### TASK OBJECTIVE
Transcribe everything in the listing below exactly, except the pictures.
=== Begin Enclosure ===
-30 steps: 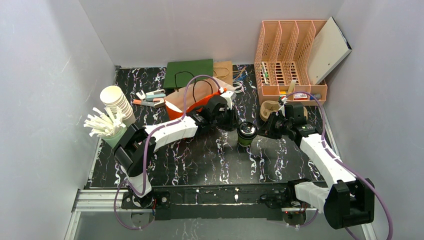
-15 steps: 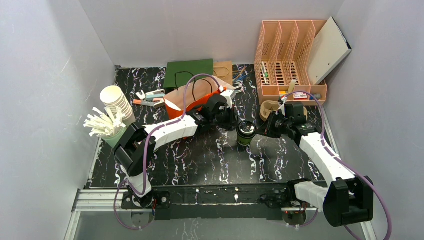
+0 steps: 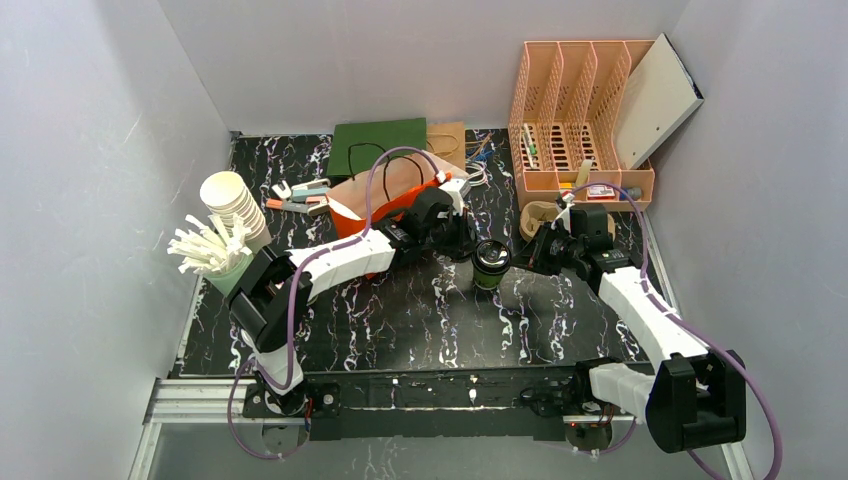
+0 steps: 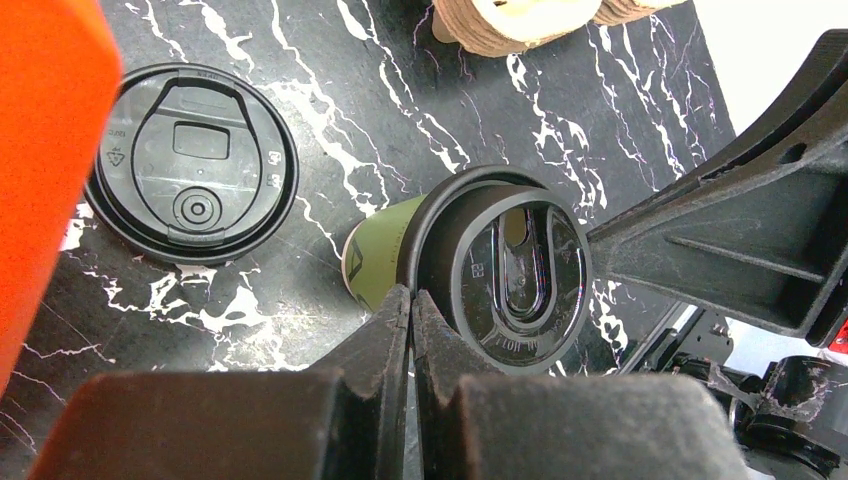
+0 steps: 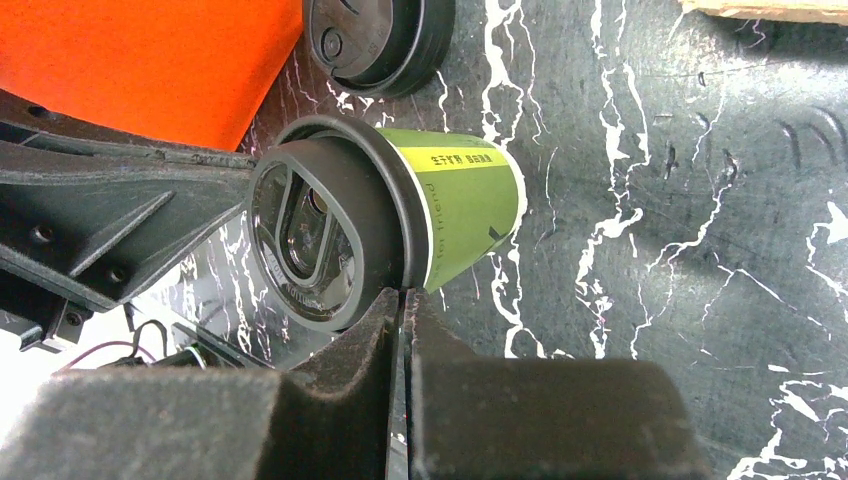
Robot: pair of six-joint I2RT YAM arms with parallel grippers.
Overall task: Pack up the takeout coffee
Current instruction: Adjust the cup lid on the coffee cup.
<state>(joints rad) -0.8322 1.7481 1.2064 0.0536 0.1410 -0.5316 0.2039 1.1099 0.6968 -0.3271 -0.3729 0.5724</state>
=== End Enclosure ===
### RESPONSE AREA
-30 steps: 
-15 steps: 
+0 steps: 
+0 steps: 
+0 steps: 
Robot: pair of six-joint I2RT YAM arms with parallel grippers.
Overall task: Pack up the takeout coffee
Current instruction: Adjust the cup lid on the coffee cup.
<state>(joints rad) -0.8322 1.7481 1.2064 0.0536 0.1410 -0.5316 0.2039 1.1099 0.6968 -0.3271 -0.3729 0.5724</state>

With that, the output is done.